Justin Rix, Partner, People Advisory, Grant Thornton UK LLP 

A tight labour market will put an upward pressure on wages. 57% of survey respondents said that labour costs were a major constraint to business and although 87% of businesses were expecting to offer employees a pay rise in the next 12 months, only just over a quarter (27%) were expecting to offer employees a pay rise that was above levels of inflation. 

What does this mean for businesses? 

As recent months have demonstrated, the UK is once again amid rapidly changing set of circumstances. The combination of these events, along with instability within the UK government, means that businesses will continue to face challenges. We expect business optimism will decline as a result.

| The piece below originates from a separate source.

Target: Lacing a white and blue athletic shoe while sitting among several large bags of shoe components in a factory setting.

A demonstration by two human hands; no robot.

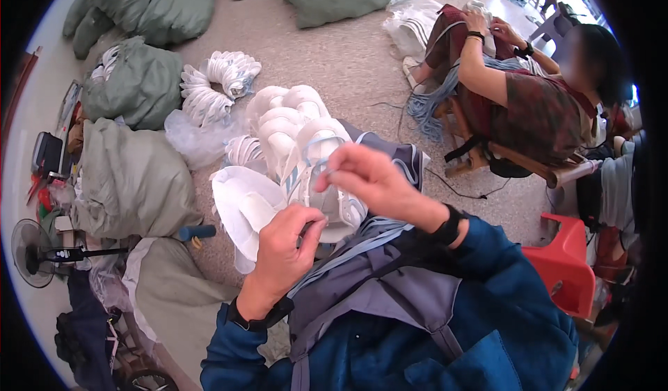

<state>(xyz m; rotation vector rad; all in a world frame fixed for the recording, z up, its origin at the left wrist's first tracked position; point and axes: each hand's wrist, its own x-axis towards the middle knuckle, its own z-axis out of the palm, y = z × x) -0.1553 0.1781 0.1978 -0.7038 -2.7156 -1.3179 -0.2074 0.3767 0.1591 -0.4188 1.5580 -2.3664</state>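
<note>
My left hand (287, 241) grips a white shoe upper (254, 203) at its lower edge, over my lap. My right hand (365, 175) is raised above it with thumb and finger pinched on a thin light-blue lace (314, 145) that loops up from the upper. A nested stack of more white uppers (289, 116) curves away behind the one I hold. Pale blue laces (355, 248) lie across my grey apron (390, 290).
Grey-green sacks (132, 175) line the floor at left and top. Another coil of white uppers (216, 85) lies on the floor. A small fan (31, 252) stands at far left. A seated person (529, 92) works at upper right; a red stool (567, 262) is beside me.
</note>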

Businesses need to look inward to their own resilience, and be ready for change

  • It will be harder than ever to recruit
  • There will be even more pressure on wages
  • And increased pressure on input prices
  • There will be falling demand as we head gradually into recession and the cost-of-living crisis
  • Most firms will be protecting or improving margins by raising selling prices, in line with global trends

Both inflation and the skills crisis will lead to increased uncertainty and declining optimism. This is problematic for the UK as businesses will stop investing which will impact opportunities for growth. For the UK government there are numerous challenges to address. Until the Conservative Party elect their next leader, and the country’s next Prime Minister, there will be hesitancy over key issues for businesses. 

Taxation has featured heavily in the leadership debates and although tax cuts could allow the UK to grow its way out of recession, this will have to be balanced against paying off rapidly growing national debt. It is also worth noting that whichever candidate wins, could have a significant impact upon inflation, which will rise to facilitate some of the tax cuts promised. 

It’s clear that whoever the next incumbent of Downing Street will be, they must address challenges on numerous fronts before they can start to deliver on leadership pledges or the wider manifesto.